Provided material
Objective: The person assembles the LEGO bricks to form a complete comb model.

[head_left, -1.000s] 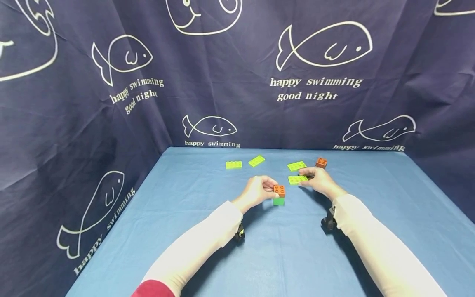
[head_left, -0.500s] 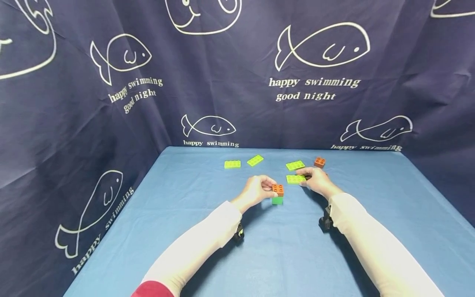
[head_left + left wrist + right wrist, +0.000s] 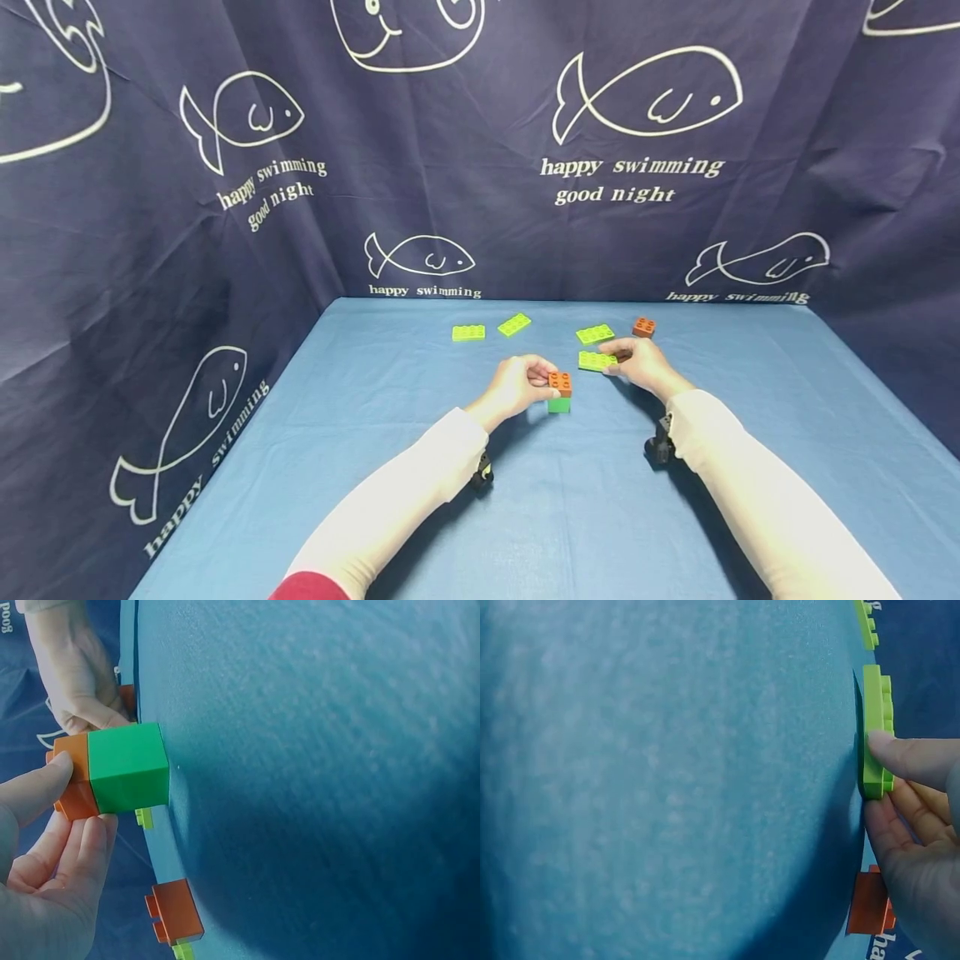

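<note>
In the head view my left hand point(image 3: 513, 387) pinches an orange toy brick point(image 3: 560, 384) joined on top of a green brick point(image 3: 558, 405). Close up in the left wrist view, the thumb lies on the orange brick point(image 3: 77, 799), and the green brick point(image 3: 129, 769) faces the table. Whether that stack touches the cloth I cannot tell. To the right, my right hand point(image 3: 643, 367) pinches the right end of a lime-green flat brick point(image 3: 595, 361). A thin dark shadow runs beneath this flat brick point(image 3: 872, 705) in the right wrist view, its studs facing up.
Behind the hands lie more lime flat bricks, one point(image 3: 596, 334) just beyond the held one and two farther left, point(image 3: 468, 333) being the outer. An orange brick point(image 3: 643, 326) sits past my right hand. Blue cloth point(image 3: 570, 517) covers the table; a dark curtain point(image 3: 465, 150) hangs behind.
The head view has shifted slightly. The lime flat brick in my right hand seems to have risen a little, with a dark line now under its near edge. My left hand holds its stack still.
</note>
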`<state>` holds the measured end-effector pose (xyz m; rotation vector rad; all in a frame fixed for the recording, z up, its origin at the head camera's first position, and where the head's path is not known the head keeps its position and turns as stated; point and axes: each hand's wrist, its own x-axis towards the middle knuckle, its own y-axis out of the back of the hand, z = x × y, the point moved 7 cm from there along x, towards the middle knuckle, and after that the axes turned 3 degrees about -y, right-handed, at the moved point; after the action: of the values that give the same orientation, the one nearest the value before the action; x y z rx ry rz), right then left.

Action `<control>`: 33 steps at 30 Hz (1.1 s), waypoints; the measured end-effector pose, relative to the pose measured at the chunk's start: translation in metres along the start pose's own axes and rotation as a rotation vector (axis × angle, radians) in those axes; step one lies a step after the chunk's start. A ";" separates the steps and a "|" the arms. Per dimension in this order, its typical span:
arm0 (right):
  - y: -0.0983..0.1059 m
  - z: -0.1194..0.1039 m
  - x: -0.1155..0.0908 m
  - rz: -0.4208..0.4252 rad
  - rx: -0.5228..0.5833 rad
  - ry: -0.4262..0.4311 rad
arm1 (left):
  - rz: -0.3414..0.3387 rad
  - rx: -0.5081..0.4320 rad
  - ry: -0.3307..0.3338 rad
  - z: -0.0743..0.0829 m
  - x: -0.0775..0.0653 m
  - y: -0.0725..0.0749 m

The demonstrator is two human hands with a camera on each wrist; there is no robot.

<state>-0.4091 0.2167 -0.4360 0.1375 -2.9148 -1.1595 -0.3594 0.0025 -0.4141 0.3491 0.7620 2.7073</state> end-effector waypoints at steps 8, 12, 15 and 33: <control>0.005 -0.005 -0.005 -0.025 0.000 -0.003 | 0.001 0.021 0.005 0.000 0.002 0.000; 0.005 -0.009 -0.007 -0.033 -0.023 0.009 | 0.003 0.018 0.009 -0.001 0.003 -0.001; 0.006 -0.013 -0.010 -0.025 -0.020 0.030 | 0.003 0.014 0.011 0.000 0.001 -0.001; 0.014 -0.036 -0.024 -0.058 0.073 0.091 | 0.017 -0.024 0.037 -0.005 0.001 0.001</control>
<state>-0.3849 0.2043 -0.3997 0.2693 -2.8917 -1.0257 -0.3623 -0.0002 -0.4173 0.3016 0.7386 2.7432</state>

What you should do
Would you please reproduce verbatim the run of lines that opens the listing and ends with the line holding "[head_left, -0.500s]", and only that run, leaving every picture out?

Result of the task
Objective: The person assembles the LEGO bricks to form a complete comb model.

[head_left, -1.000s] 
[head_left, -0.500s] 

Nothing else is required to complete this exercise.